$$\rightleftharpoonup{xx}$$
$$\longleftharp{xx}$$,
$$\longrightharp{xx}$$,
Синтез белка является одним из важнейших и энергетически дорогостоящий процесс во всех клетках 1. Во-первых, клетки должны вкладывать энергию в производстве переводческой техники, рибосом. Например активно деления клетки дрожжей производит целых 2000 рибосомы в минуту. Такое производство требует до 60% от общей транскрипционной активности и до 90% от общей сплайсинга активности клетки 2. Кроме того, энергия необходима для синтеза аминокислот, аминоацил-тРНК и пептидных связей. В растениях, при добавлении одной аминокислоты в пептидной цепи расходов от 4,5 до 5,9 молекул АТФ 3. Поэтому не удивительно, что перевод мРНК в белок является основным местом регулирования, в частности, когда речь идет о борьбе с изменением условий окружающей среды.

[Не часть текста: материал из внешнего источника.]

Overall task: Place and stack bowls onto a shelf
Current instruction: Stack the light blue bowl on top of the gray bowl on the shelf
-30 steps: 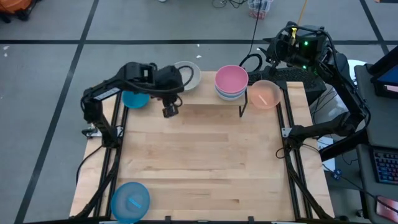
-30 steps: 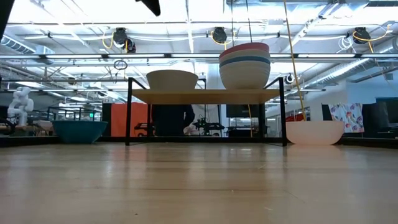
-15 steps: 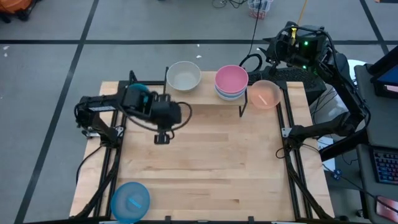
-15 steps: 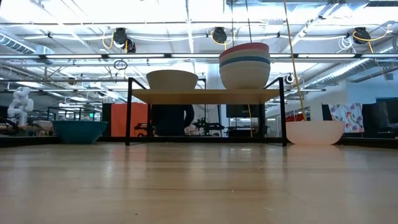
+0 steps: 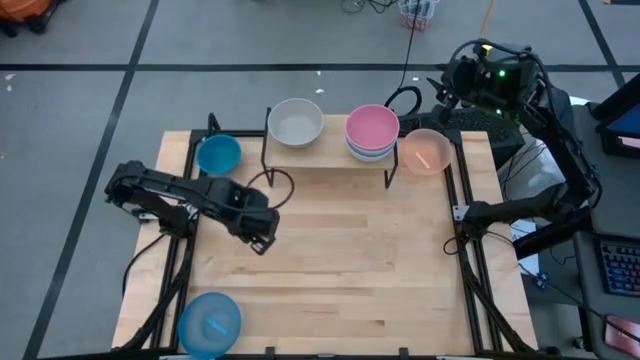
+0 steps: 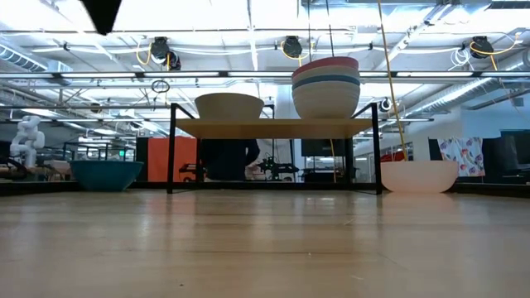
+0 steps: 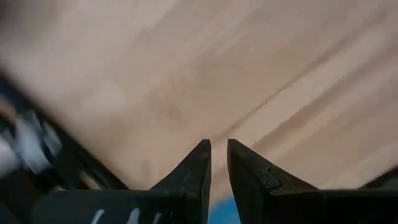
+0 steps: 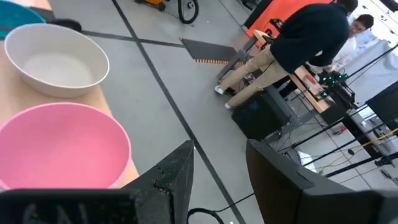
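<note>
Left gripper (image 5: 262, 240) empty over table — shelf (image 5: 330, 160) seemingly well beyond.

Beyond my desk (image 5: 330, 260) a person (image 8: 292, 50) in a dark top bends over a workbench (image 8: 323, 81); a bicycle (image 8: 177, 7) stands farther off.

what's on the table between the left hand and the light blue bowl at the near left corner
Nothing: in the high view, only bare wooden tabletop lies between the left hand and the light blue bowl.
</note>
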You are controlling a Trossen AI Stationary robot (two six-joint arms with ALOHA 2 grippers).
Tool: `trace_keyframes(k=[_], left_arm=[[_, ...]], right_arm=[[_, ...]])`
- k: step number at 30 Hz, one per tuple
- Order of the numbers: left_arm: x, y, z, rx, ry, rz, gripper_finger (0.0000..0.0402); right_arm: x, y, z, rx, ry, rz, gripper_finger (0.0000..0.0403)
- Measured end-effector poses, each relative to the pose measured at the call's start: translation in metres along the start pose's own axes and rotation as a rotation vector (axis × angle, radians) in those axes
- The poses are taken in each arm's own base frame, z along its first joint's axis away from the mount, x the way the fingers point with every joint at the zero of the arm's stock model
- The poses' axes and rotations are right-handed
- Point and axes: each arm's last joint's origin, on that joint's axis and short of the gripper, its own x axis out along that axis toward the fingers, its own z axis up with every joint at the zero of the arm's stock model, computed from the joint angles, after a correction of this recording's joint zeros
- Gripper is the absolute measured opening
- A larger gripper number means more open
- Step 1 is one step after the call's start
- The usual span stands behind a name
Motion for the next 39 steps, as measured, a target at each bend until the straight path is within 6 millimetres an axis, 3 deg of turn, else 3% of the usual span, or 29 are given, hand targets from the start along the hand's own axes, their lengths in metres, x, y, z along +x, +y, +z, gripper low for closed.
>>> trace_keyframes(k=[5, 11, 15, 22, 39], left_arm=[[0.011, -0.009, -0.016, -0.430, 0.112, -0.003, 0.0058], [0.020, -0.020, -0.040, -0.806, 0.186, 0.018, 0.0058], [0.030, -0.028, -0.061, -0.965, 0.187, 0.023, 0.0058], [0.066, -0.035, -0.087, -0.964, 0.305, 0.172, 0.0058], [0.120, -0.037, -0.102, -0.951, 0.386, 0.198, 0.0058]], right_arm=[[-0.006, -0.002, 0.001, -0.020, -0.028, -0.016, 0.0141], [-0.012, -0.005, 0.002, -0.031, -0.060, -0.035, 0.0141], [-0.013, -0.005, 0.002, -0.032, -0.062, -0.037, 0.0141], [-0.014, -0.005, 0.001, -0.029, -0.067, -0.036, 0.0141], [-0.014, -0.005, 0.002, 0.015, -0.067, -0.033, 0.0141]])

Стадия инициирования перевода, то есть объединение мРНК с рибосомой, является основной целью регулированияперевод 4. В результате регулирования перевода, а также других пост-транскрипционных регуляторных мер, только 40% от изменений в концентрации белка можно объяснить мРНК обилии 5,6. Таким образом, изучение общей мРНК дает относительно плохую информацию о белковой изобилии. С другой стороны, объединение мРНК с рибосомами дает лучшее понимание белка изобилия, давая доступ к этим участвующих в мРНК перевода. Активно переводные мРНК связаны с несколькими рибосомами в структурах, называемых полисом. И наоборот, плохо переводятся мРНК будет связан только с одной рибосомой (monosome). Следовательно, трансляционный статус мРНК может быть оценена путем мониторинга его ассоциации с рибосомами 7.

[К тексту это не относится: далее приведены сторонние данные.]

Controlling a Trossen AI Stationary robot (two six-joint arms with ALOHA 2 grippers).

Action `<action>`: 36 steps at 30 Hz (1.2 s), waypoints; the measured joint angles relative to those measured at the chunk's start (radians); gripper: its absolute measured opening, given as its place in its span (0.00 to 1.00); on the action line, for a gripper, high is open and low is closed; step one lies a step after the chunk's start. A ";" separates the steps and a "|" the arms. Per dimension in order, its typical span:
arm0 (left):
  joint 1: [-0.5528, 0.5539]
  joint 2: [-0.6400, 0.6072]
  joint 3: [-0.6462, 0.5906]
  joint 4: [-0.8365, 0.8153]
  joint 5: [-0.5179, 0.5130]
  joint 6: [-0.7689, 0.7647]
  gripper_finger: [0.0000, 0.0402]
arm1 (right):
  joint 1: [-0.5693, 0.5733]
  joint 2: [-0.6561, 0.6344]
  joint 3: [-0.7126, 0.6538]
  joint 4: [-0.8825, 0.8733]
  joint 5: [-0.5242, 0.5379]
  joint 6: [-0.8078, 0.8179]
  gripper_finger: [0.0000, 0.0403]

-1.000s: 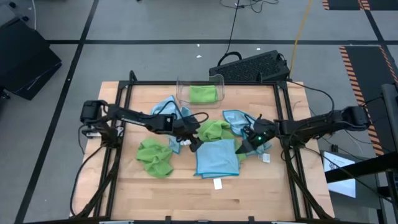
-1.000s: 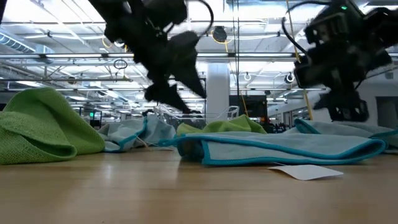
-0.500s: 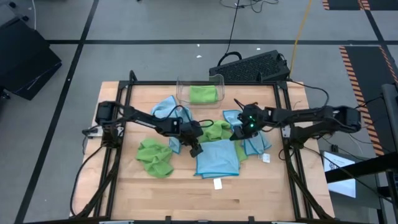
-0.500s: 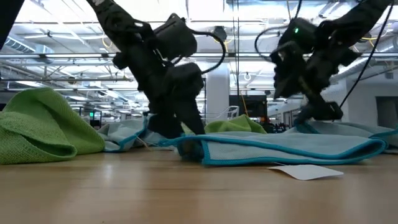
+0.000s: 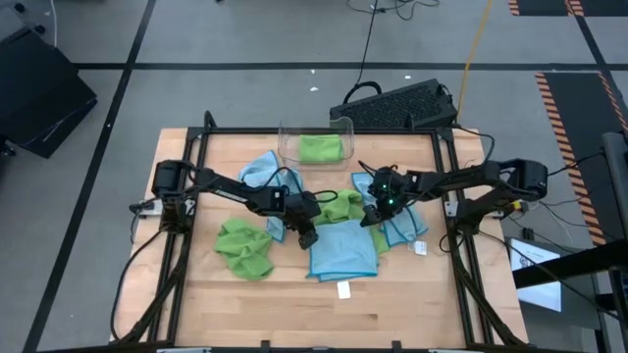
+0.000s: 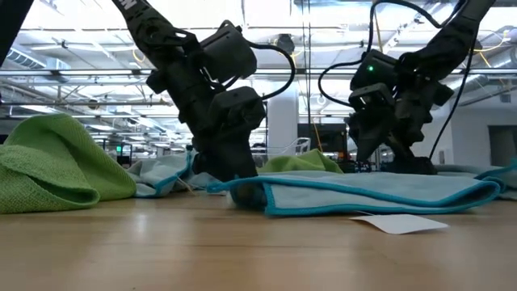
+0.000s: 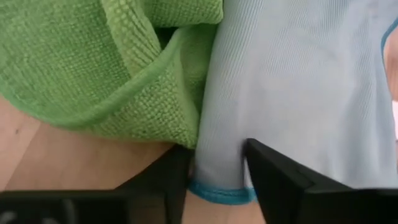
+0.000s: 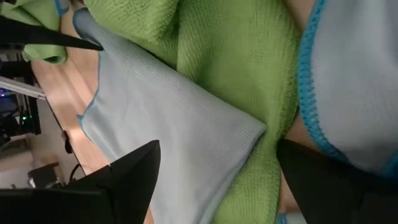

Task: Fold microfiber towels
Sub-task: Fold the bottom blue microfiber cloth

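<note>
A light blue towel (image 5: 343, 250) lies flat at the table's middle, with a white tag (image 5: 344, 288) at its near edge. My left gripper (image 5: 307, 235) is down on this towel's far left corner and shut on it. A crumpled lime green towel (image 5: 339, 204) lies against the blue towel's far edge. My right gripper (image 5: 370, 216) hangs open over the far right corner (image 8: 217, 143), one finger on either side; whether it touches the cloth does not show. My left gripper has the flat blue towel's far left corner (image 7: 219, 177) pinched between its two fingers (image 7: 267, 174), with the darker blue hem right at them. The fingers slant down from the table's left side. The towel's other parts lie flat on the table.
A second green towel (image 5: 245, 247) sits bunched at the left, and another blue one (image 5: 263, 172) lies behind it. A third blue towel (image 5: 397, 221) lies under my right arm. The clear bin (image 5: 316, 145) at the far edge holds a folded green towel.
My left gripper has come down onto the blue towel's far left corner and drawn its fingers together on it. My right gripper has swung toward the table's left and sunk, from the right blue towel to the flat towel's far right corner.
</note>
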 joint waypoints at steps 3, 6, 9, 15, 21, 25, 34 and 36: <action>-0.004 0.000 -0.001 -0.004 0.002 0.025 0.24 | 0.000 0.018 0.000 0.036 -0.006 -0.023 0.78; -0.004 0.000 -0.001 -0.008 0.006 0.029 0.10 | 0.001 0.019 0.000 0.045 -0.001 -0.024 0.76; -0.004 0.000 -0.001 -0.018 0.005 0.024 0.03 | 0.001 0.002 -0.001 0.035 0.012 -0.019 0.70; -0.004 -0.036 -0.001 -0.099 0.004 0.017 0.06 | -0.011 -0.104 -0.001 0.030 0.016 0.056 0.59; -0.004 -0.067 -0.002 -0.126 -0.005 0.046 0.02 | -0.005 -0.170 -0.001 0.052 0.021 0.012 0.58; -0.004 -0.068 -0.002 -0.119 -0.011 0.047 0.08 | -0.001 -0.146 -0.001 0.092 0.001 -0.074 0.58; -0.007 -0.068 -0.002 -0.126 0.012 0.043 0.16 | -0.021 -0.023 0.004 0.139 -0.025 -0.077 0.62; -0.007 -0.068 -0.002 -0.126 0.041 0.040 0.15 | -0.020 0.004 0.022 0.139 -0.041 -0.089 0.66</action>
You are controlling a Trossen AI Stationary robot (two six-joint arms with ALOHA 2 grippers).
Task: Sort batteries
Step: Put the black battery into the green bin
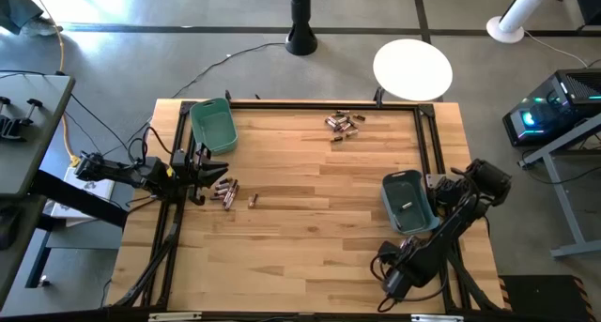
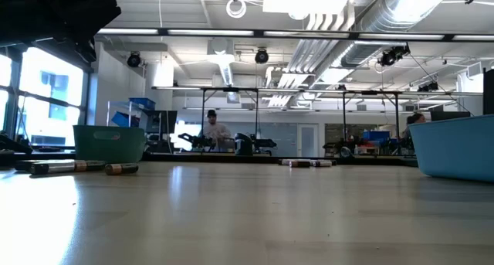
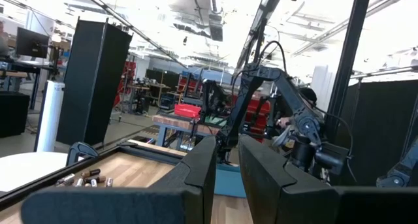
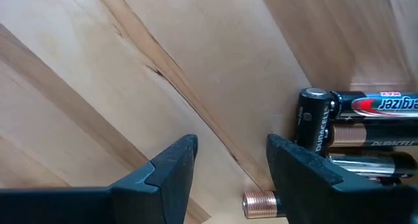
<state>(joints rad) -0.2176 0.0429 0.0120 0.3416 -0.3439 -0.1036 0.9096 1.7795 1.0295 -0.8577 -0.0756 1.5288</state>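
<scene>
Batteries lie in loose clusters on the wooden table: one cluster [image 1: 225, 192] at the left, a single cell [image 1: 253, 199] beside it, and another cluster [image 1: 343, 123] near the far edge. My left gripper [image 3: 227, 178] hovers by the left cluster [image 2: 69, 167], pointing across the table, its fingers a narrow gap apart with nothing between them. My right arm [image 1: 427, 242] reaches down near the blue-grey bin [image 1: 408, 202]. My right gripper [image 4: 228, 178] is open and points down at bare wood. Several black and copper batteries [image 4: 353, 132] lie just beside one finger, and a copper battery end [image 4: 260, 203] shows at that finger's edge.
A green bin [image 1: 213, 125] stands at the far left of the table. A white round disc [image 1: 413, 69] sits past the far right corner. Black frame rails [image 1: 427, 144] run along the table's sides. Bare wood [image 1: 319, 228] lies across the middle and near side.
</scene>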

Этот протокол описывает выделение полисом от шести дней Резуховидка Таля рассады, последующим выделением РНК, а также анализ полученных результатов. Polysomes и monosomes разделены с помощью градиента плотности сахарозы. Градиенты собирают на шесть фракций. Некоторые из фракции объединяют, чтобы получить три хорошо разделенных фракций: полисом, monosomes и легкой фракции (далее называется супернатанта), который содержит свободные 60S и 40S рибосомных субъединиц и мРНК, которые не связаны с рибосомами. Глобальная активность перевода может быть оценена путем генерации / соотношение monosome полисом, которая определяется интегрированием площади под кривой, и путем сравнения профилей полисом. мРНК и белки, затем извлекают из различных фракций и использовали для анализа с помощью ОТ-ПЦР, QRT-ПЦР, нозерн-блоттинга, микрочипов, вестерн-блоттинга или протеомики. Этот протокол был одобрен для других растений и тканей.

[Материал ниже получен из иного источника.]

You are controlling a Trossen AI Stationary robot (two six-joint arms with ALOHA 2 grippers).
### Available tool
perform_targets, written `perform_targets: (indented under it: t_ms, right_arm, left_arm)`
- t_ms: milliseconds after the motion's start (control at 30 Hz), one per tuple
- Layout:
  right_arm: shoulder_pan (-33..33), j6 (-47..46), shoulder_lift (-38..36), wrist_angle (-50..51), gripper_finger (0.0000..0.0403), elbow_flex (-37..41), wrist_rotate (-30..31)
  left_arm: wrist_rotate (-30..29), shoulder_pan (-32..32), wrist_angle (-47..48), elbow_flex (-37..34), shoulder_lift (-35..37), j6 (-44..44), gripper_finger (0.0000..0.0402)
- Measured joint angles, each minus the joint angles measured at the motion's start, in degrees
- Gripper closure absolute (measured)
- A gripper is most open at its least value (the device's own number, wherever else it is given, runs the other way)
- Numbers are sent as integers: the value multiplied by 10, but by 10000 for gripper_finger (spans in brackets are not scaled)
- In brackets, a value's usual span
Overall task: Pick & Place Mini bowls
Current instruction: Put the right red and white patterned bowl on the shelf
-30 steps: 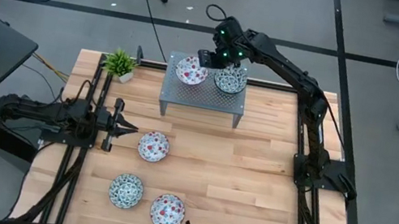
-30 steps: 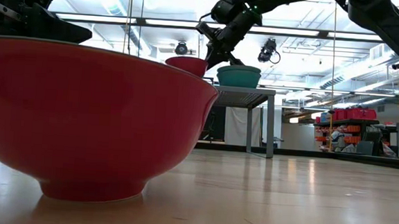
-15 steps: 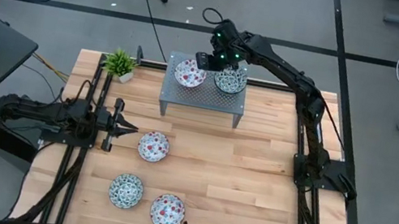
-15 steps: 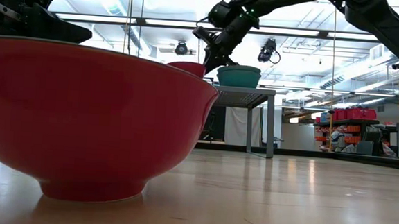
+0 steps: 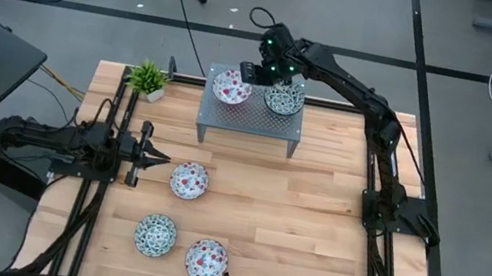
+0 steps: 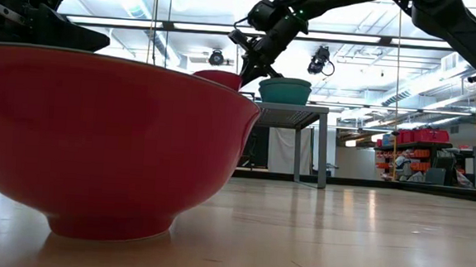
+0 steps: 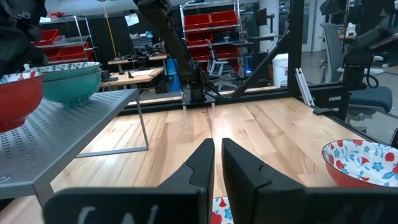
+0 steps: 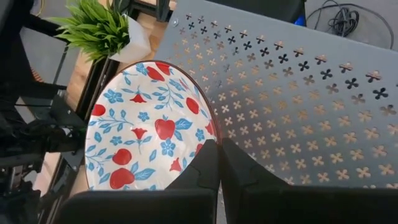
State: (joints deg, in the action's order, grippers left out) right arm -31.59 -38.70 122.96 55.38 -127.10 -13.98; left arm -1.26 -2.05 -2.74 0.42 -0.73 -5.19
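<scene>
R claw point(image 8: 214, 163) pinches rim of red bowl point(image 8: 146, 134) on metal stand point(image 5: 250, 116), beside green bowl point(image 5: 283, 99). L claw point(image 5: 162, 156) pressed together, idle at desk point(image 5: 313, 221) edge near 3 more bowls.

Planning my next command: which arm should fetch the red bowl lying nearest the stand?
Left, probably. The left end effector waits on the table just beside that red bowl. The right end effector is up on the grey stand, its fingers closed on the rim of a red bowl there.
</scene>
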Motion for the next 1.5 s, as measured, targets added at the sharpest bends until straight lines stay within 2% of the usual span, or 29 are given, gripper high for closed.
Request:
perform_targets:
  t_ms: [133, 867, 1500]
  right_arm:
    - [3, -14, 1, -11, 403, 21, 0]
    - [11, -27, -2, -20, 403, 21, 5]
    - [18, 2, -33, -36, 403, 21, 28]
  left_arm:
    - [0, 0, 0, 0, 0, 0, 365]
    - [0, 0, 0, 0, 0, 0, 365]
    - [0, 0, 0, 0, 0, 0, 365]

Оборудование, необходимое для выполнения этого протокола, как правило, в большинстве лабораторий: Там нет необходимости для градиентной производителя. Замораживание каждый слой перед добавлением следующий предотвратитьs из любого сочетания или нарушение слоев. Ни одна трубка пробойник не используется для градиентной сбора, которое может быть достигнуто путем погружения стеклянной капиллярной трубки в градиенте. Таким образом, дорогостоящие ультрацентрифуг трубки остаются неповрежденными и могут быть повторно использованы много раз. В совокупности это делает настоящий Протокол легкий и дешевый способ для профилирования полисом.